EXERCISE GOAL >> Out of the material that follows, write out exactly the lines from the line with "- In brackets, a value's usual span" to the line with "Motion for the", both ends included, and no others.

◆ ◆ ◆

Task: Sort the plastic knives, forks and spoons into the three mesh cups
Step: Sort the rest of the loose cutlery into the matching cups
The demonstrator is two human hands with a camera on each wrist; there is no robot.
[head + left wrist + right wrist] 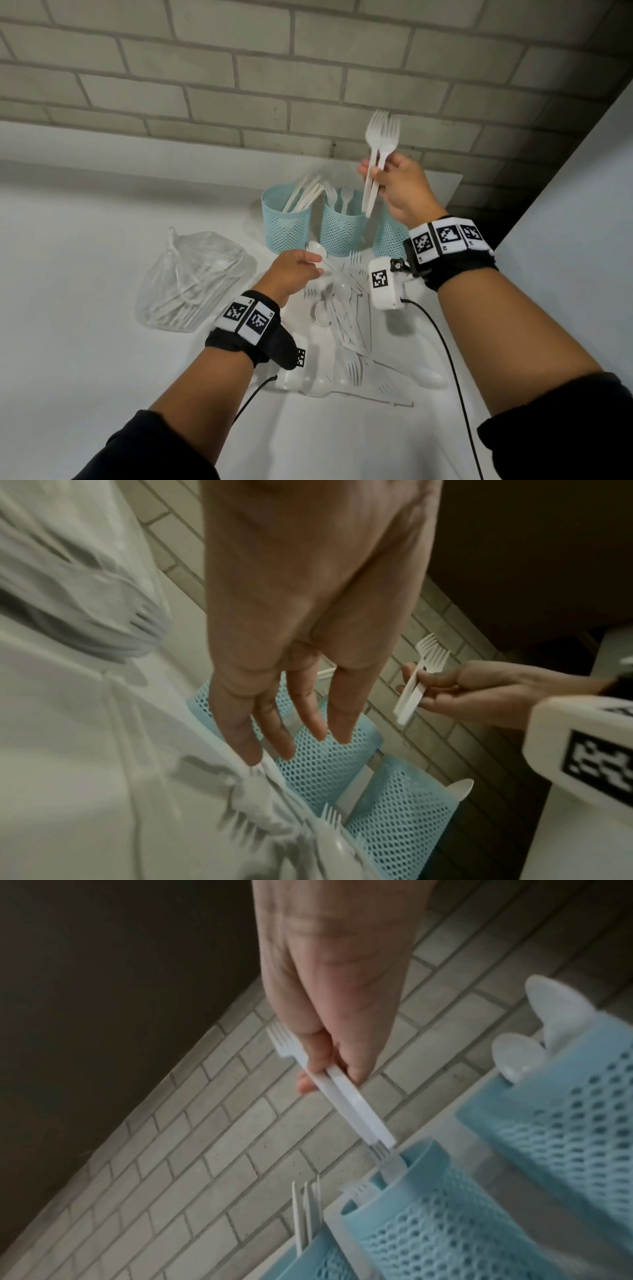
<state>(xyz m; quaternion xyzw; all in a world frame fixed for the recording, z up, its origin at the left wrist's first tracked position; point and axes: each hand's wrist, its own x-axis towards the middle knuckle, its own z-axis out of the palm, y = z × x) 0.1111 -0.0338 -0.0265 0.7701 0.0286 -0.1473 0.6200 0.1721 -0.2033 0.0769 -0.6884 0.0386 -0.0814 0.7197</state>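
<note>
Three teal mesh cups stand in a row by the wall: the left cup (286, 222) holds knives, the middle cup (342, 233) forks, the right cup (388, 240) spoons (520, 1056). My right hand (376, 174) pinches two white forks (382, 137) by their handles, tines up, with the handle ends just above the middle cup (428, 1218). My left hand (310, 269) reaches with straight fingers (308, 723) onto the loose pile of white cutlery (346, 308) in front of the cups. Its fingertips touch the pile beside a spoon (317, 251).
A clear plastic bag (191, 281) with more cutlery lies left of the pile. The brick wall (239, 85) runs right behind the cups and a white panel (565, 205) closes the right side. Black cables (445, 342) trail from both wrist cameras across the white table (85, 342).
</note>
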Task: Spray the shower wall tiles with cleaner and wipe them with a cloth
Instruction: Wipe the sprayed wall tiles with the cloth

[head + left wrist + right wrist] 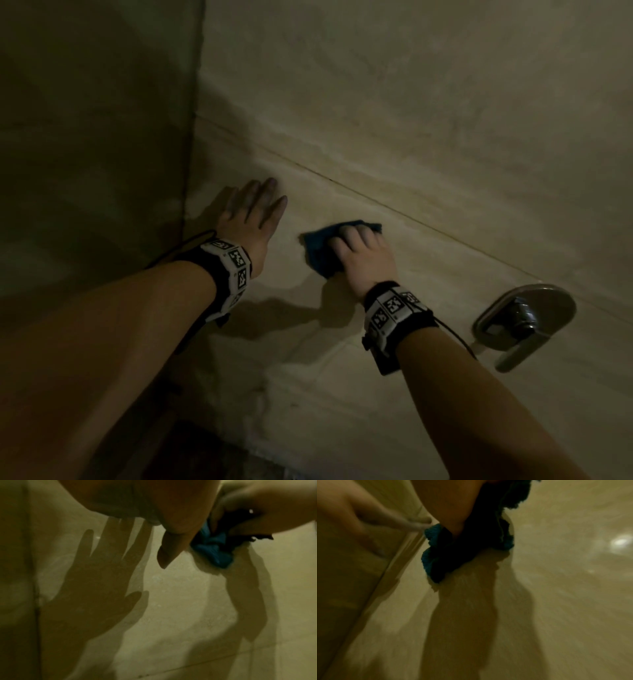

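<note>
The head view looks forward and down along both forearms at the tiled wall from a little way back, taking in its corner on the left and both hands on it. The left wrist view sits very close under the left hand, facing the wall, with the blue cloth at its upper right. The right wrist view is just as close and blurred; all three share the cloth and the tile around it

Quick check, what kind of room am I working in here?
Most likely a shower stall: beige wall tiles meeting at a corner, a metal lever valve on the wall, and a blue cloth pressed to wet-looking tile.
</note>
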`<state>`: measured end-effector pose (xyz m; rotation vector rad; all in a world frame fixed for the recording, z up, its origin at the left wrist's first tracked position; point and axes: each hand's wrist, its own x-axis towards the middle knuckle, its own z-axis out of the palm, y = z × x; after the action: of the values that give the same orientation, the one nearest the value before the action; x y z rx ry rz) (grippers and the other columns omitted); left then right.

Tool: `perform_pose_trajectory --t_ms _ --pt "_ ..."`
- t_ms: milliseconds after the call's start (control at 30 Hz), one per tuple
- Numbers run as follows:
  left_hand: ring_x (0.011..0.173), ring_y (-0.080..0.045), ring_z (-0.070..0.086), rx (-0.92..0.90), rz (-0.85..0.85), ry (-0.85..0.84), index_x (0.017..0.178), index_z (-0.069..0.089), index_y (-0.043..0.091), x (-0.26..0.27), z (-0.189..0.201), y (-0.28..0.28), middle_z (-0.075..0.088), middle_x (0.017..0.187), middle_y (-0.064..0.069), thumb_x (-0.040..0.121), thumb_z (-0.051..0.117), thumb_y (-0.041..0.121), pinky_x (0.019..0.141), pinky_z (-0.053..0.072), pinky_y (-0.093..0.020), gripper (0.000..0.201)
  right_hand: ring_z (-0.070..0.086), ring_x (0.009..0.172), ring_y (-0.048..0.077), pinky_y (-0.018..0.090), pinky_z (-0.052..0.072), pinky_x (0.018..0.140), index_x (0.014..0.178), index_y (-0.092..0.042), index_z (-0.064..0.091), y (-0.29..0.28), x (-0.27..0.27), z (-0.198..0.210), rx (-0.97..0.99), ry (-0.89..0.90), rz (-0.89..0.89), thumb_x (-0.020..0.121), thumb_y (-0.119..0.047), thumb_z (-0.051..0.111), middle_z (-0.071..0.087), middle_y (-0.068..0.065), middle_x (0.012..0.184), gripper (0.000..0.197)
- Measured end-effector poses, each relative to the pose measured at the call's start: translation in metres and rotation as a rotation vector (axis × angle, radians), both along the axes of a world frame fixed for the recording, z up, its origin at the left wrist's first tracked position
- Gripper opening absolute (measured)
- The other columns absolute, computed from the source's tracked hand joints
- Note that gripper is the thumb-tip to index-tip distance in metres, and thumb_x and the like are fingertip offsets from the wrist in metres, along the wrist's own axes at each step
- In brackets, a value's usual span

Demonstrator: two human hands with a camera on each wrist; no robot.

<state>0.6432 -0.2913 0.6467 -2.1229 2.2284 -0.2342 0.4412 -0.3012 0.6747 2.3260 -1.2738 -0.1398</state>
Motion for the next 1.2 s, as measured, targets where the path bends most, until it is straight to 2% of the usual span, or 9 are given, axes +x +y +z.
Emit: perform_pose_trajectory --t_ms 67,167,233,333,467,533,733,1000,1200 --pt "0.143 -0.031 -0.025 -0.011 0.040 0.042 0.146 -0.026 0.014 0.001 0.000 0.002 -0.036 0.151 -0.010 0.088 0.046 0.019 0.117 -0.012 -0.047 0.092 0.068 0.086 0.031 0.035 0.056 0.073 0.094 -0.015 0.072 -0.004 0.012 0.016 -0.035 -0.035 0.063 0.065 -0.021 0.060 0.070 0.009 0.099 0.032" --pt "0.145 -0.031 -0.021 -0.014 0.090 0.047 0.147 -0.023 0.010 0.003 0.002 0.004 -0.032 0.153 -0.011 0.090 0.044 0.024 0.118 -0.010 -0.045 0.089 0.066 0.087 0.030 0.031 0.053 0.073 0.094 -0.015 0.072 -0.007 0.035 0.045 -0.162 -0.068 0.107 0.074 -0.023 0.044 0.069 0.008 0.098 0.035" --pt "0.145 -0.031 -0.020 0.026 0.154 0.072 0.147 -0.022 0.009 0.006 0.003 0.003 -0.030 0.154 -0.012 0.089 0.046 0.026 0.118 -0.010 -0.045 0.090 0.061 0.099 0.034 0.036 0.049 0.083 0.104 -0.010 0.068 -0.009 0.047 0.054 -0.159 -0.064 0.101 0.079 -0.019 0.049 0.065 0.013 0.109 0.033" --pt "0.145 -0.033 -0.019 0.070 0.218 0.157 0.148 -0.020 0.008 0.007 0.005 0.002 -0.029 0.154 -0.013 0.086 0.048 0.025 0.117 -0.009 -0.048 0.094 0.064 0.090 0.031 0.032 0.052 0.076 0.094 -0.014 0.071 -0.008 0.048 0.048 -0.110 -0.096 0.039 0.072 -0.022 0.050 0.068 0.010 0.100 0.031" --pt "0.144 -0.034 -0.022 0.075 0.198 0.241 0.146 -0.024 0.007 0.001 0.004 0.000 -0.031 0.153 -0.014 0.086 0.053 0.026 0.116 -0.011 -0.049 0.099 0.066 0.085 0.033 0.037 0.054 0.074 0.091 -0.012 0.071 -0.006 0.026 0.022 -0.039 -0.019 0.019 0.057 -0.017 0.082 0.069 0.011 0.098 0.036" --pt "0.144 -0.035 -0.022 0.031 0.156 0.269 0.146 -0.022 0.007 0.000 0.000 -0.001 -0.031 0.153 -0.015 0.085 0.051 0.022 0.116 -0.011 -0.049 0.097 0.066 0.088 0.034 0.040 0.055 0.077 0.094 -0.012 0.072 -0.004 0.018 0.017 -0.021 0.038 -0.007 0.055 -0.017 0.085 0.068 0.011 0.101 0.041" --pt "0.144 -0.035 -0.021 0.004 0.156 0.236 0.148 -0.020 0.009 0.015 -0.008 0.000 -0.030 0.154 -0.012 0.086 0.049 0.026 0.115 -0.012 -0.050 0.094 0.029 0.133 0.031 0.040 0.023 0.109 0.137 -0.015 0.043 -0.007 0.038 0.032 0.007 0.085 0.093 0.096 -0.019 0.044 0.033 0.010 0.147 0.042" --pt "0.144 -0.034 -0.021 0.115 0.279 0.220 0.147 -0.019 0.005 0.031 -0.013 0.012 -0.029 0.154 -0.015 0.091 0.043 0.029 0.118 -0.011 -0.046 0.087 0.025 0.134 0.029 0.037 0.021 0.109 0.139 -0.020 0.039 -0.016 0.100 0.038 -0.030 0.057 0.167 0.097 -0.024 0.038 0.028 0.008 0.148 0.042" --pt "0.143 -0.035 -0.022 0.058 0.222 0.343 0.146 -0.025 0.016 0.032 -0.010 0.011 -0.033 0.152 -0.013 0.090 0.050 0.032 0.117 -0.009 -0.048 0.095 0.021 0.136 0.029 0.037 0.017 0.112 0.140 -0.018 0.034 -0.007 0.071 0.036 0.001 0.028 0.116 0.097 -0.022 0.038 0.024 0.007 0.150 0.043"
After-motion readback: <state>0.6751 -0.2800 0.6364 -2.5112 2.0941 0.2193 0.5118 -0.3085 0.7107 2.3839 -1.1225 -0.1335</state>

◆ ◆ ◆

THE ANSWER >>
- In brackets, a value's usual span

Demonstrator: two human hands with a camera on each wrist; no robot.

<state>0.6432 -0.2913 0.6467 -2.1229 2.2284 -0.2342 0.4412 -0.3012 0.6747 2.3260 -1.2738 -0.1398</state>
Motion for the next 1.2 s, as measured, targets where the path bends most, until it is straight to 2% of the usual span, or 9 are given, axes +x +y +z.

No more output is needed.